The 25-year-old had been at a loss to explain why 2016 had been such a struggle for him. He entered Monday's game with a 7.09 ERA, and at one point, his mechanics were so out of whack that he hit his pitching hand on the mound during his follow-through in an April start.
"I know earlier I've kind of been doing some damage to myself and obviously the team, walking guys and letting guys get on and just not finishing the job," Miller said. "So it was nice to go out there and make quality pitches and go deeper into the game."
The 6 2/3 innings marked the first time Miller recorded an out in the seventh inning this season.
During his stint on the disabled list, Miller worked on his mechanics, and more than anything, the time away gave him a chance to clear his head.
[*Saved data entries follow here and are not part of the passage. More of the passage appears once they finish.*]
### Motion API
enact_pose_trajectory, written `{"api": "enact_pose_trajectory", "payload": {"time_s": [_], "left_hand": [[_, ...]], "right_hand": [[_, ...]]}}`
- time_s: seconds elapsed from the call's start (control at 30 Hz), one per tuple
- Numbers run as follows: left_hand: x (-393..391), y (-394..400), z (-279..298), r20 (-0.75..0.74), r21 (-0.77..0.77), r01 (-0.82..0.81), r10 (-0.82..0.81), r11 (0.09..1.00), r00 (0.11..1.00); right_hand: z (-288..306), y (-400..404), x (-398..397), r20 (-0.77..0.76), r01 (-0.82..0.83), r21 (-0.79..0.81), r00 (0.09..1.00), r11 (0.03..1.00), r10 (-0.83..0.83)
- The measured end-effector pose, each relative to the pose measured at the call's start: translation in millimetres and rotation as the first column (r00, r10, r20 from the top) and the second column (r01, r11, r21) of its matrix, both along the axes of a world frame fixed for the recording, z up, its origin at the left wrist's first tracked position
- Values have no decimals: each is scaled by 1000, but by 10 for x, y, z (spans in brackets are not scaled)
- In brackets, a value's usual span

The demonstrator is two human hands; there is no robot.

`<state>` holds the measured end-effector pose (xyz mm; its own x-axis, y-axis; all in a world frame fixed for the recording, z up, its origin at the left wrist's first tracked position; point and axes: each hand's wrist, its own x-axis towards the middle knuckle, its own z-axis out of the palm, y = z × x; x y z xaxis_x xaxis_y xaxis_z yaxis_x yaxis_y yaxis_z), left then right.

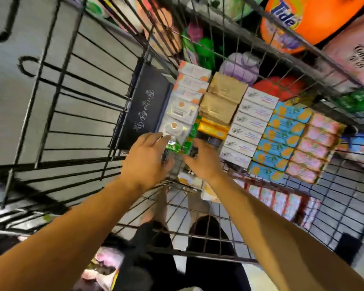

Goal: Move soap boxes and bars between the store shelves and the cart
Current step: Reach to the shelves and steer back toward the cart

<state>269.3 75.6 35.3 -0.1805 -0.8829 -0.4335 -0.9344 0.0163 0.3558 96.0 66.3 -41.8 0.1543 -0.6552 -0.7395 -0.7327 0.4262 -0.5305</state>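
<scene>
In the wire cart (303, 66), soap boxes stand in rows: white-orange boxes (189, 85), brown bars (223, 97), white boxes (250, 122), blue-orange boxes (282, 137) and pink boxes (315, 148). A green soap pack (184, 143) lies at the near end of the rows, beside a yellow pack (213, 129). My left hand (147, 160) holds the green pack's left end between fingers and thumb. My right hand (203, 162) grips its right end. The frame is blurred, so the finger contact is not sharp.
A dark blue child-seat flap (145, 110) stands at the cart's left. Detergent bags lie beyond the soap, among them an orange Tide bag (303, 19) and a pink bag (357, 49). Red-pink boxes (282, 202) sit lower right. Grey floor shows through the bars on the left.
</scene>
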Motion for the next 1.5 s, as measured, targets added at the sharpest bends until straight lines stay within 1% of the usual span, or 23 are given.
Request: {"api": "enact_pose_trajectory", "payload": {"time_s": [0.1,0.17,0.23,0.33,0.4,0.53,0.63,0.7,0.77,0.83,0.87,0.9,0.97,1.03,1.07,1.1,1.2,1.27,1.3,1.4,1.43,1.5], "left_hand": [[73,-59,-183,-23,40,-23,24,999,999],[109,-87,-286,-26,71,-42,44,997,999],[125,-107,-355,-42,87,-53,57,995,998],[146,-122,-421,-65,113,-66,73,991,995],[169,-129,-460,-68,123,-62,71,990,995],[216,-125,-498,-89,143,-71,84,987,992],[237,-114,-506,-128,142,-112,130,984,983],[220,-139,-485,-170,142,-181,204,973,964],[177,-176,-445,-252,188,-289,330,939,910],[135,-196,-391,-333,327,-412,512,850,792],[130,-197,-376,-346,391,-452,583,802,735],[139,-197,-369,-338,414,-481,621,773,707],[183,-192,-392,-295,415,-525,656,743,695],[210,-181,-400,-242,416,-565,686,712,686],[217,-174,-402,-219,405,-577,688,709,692],[218,-170,-408,-194,392,-584,684,711,703],[243,-149,-433,-139,382,-598,684,704,716],[262,-137,-438,-115,379,-592,670,712,733],[267,-128,-442,-109,376,-584,660,720,743],[272,-106,-428,-120,373,-569,646,733,754],[275,-102,-423,-128,370,-567,645,736,753],[279,-101,-414,-140,361,-564,641,743,755]], "right_hand": [[-267,-143,228,37,151,19,988,988,-152],[-405,-220,347,36,263,22,964,964,-264],[-494,-272,419,29,359,-36,933,932,-359],[-598,-271,462,-44,405,-143,909,903,-414],[-610,-265,443,-83,409,-152,902,900,-424],[-570,-259,406,8,516,-86,856,853,-517],[-451,-202,338,98,611,-5,788,791,-608],[-305,-150,222,146,604,59,783,795,-605],[-206,-83,109,163,560,126,802,819,-574],[-119,-22,54,203,537,180,799,824,-566],[-84,2,51,230,529,207,791,823,-567],[-75,17,55,252,516,235,786,824,-564],[-80,4,77,272,505,290,771,813,-576],[-146,-58,123,250,531,338,745,777,-618],[-194,-107,154,234,535,328,753,779,-616],[-265,-155,177,213,526,290,779,800,-589],[-460,-301,291,182,512,193,819,837,-543],[-608,-351,374,123,513,127,841,849,-527],[-655,-353,409,110,535,115,830,837,-546],[-683,-348,497,88,661,124,736,740,-671],[-680,-356,513,101,695,124,701,708,-706],[-682,-383,538,126,725,121,666,678,-735]]}}
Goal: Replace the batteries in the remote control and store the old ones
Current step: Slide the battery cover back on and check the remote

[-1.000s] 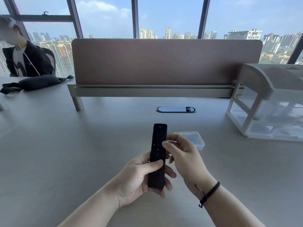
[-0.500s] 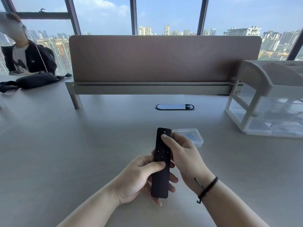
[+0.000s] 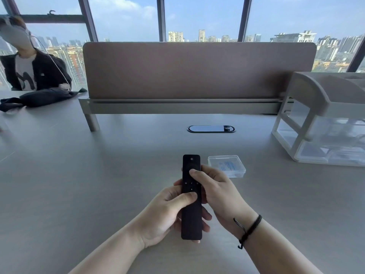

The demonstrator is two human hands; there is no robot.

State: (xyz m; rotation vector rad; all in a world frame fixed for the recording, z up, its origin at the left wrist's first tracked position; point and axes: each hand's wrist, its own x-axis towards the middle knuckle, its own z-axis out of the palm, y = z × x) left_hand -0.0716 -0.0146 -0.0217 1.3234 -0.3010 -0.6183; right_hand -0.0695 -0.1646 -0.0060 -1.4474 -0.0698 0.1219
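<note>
A slim black remote control (image 3: 191,214) is held upright above the grey table, button side facing me. My left hand (image 3: 164,216) wraps its lower half, thumb across the front. My right hand (image 3: 219,190) grips the upper half from the right, thumb resting on the round pad near the top. A small clear plastic case (image 3: 229,165) with a blue-printed label inside lies shut on the table just behind my right hand. No loose batteries are visible.
A white and clear drawer organiser (image 3: 320,123) stands at the right. A brown desk divider (image 3: 197,70) runs across the back, with an oval cable port (image 3: 211,128) in front. At far left sits a person (image 3: 29,66) behind a dark bag (image 3: 39,97).
My right thumb slid from mid-remote to the top, then back down to the round pad. The remote stays in both hands, shifted slightly right.
</note>
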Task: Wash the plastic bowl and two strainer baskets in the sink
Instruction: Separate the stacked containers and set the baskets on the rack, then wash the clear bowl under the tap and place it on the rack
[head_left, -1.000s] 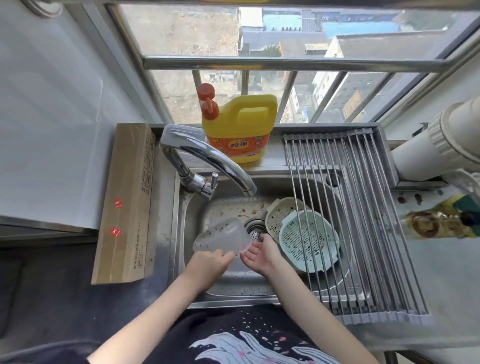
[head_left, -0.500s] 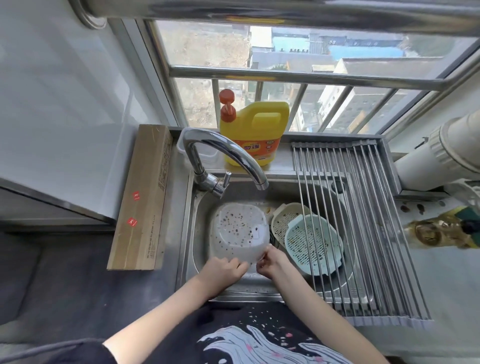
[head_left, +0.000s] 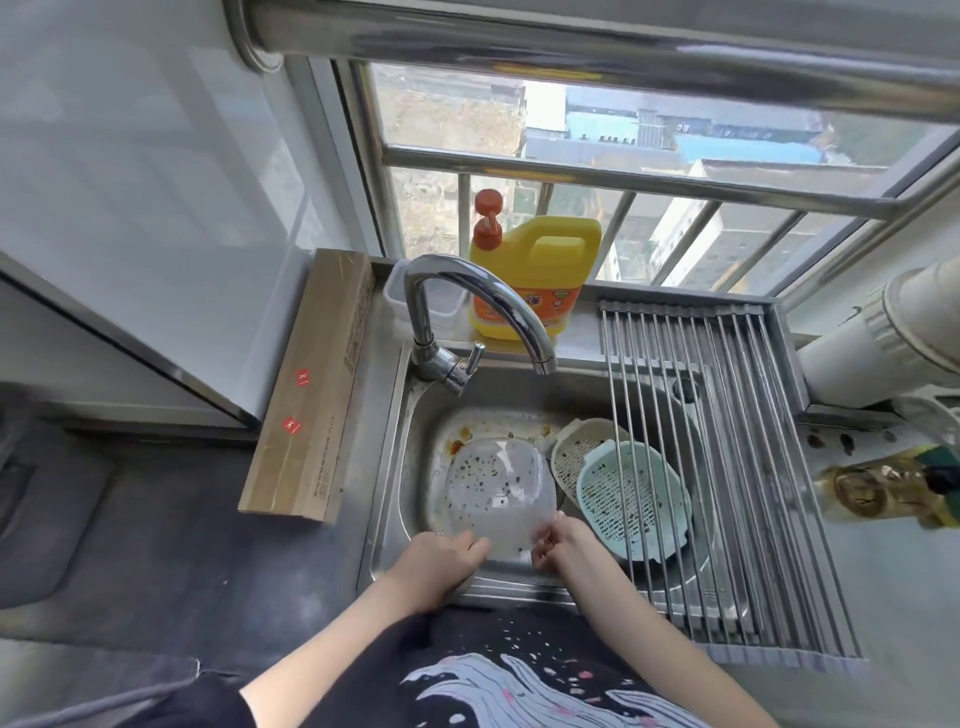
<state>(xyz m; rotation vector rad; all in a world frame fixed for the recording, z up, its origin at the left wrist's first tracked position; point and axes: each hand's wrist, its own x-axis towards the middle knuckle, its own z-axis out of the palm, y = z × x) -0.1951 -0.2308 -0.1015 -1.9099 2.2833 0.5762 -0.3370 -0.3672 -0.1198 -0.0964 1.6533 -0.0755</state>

After all, what the D-backs had given up to get him and the high expectations there were for both Miller and the team, a slow start only ratcheted up the pressure.
"I thought his stuff was better," Hale said. "I think he trusted it, he threw strikes with it. When the leadoff guy got on, for example, he didn't compound it with walks and then load the bases and stuff that he had done earlier in the year. The velocity has obviously gotten better and better since the first day of Spring Training. That's a very good sign for me."
Miller touched 97 mph on the radar gun and regularly hit 95-96 mph. When a pitcher is throwing that hard he is able to get away with more mistakes with his offspeed stuff, because hitters are worried about catching up to the fastball.
"Velocity felt good," Miller said. "I felt like I was back with that. Everything we've kind of been working on helped get that back to normal. I really can't pinpoint why I felt like my velo is back up, but it's nice to have that. Anytime you're throwing a little harder it takes guys off your offspeed a little bit. It was just nice to go out and pitch a quality game."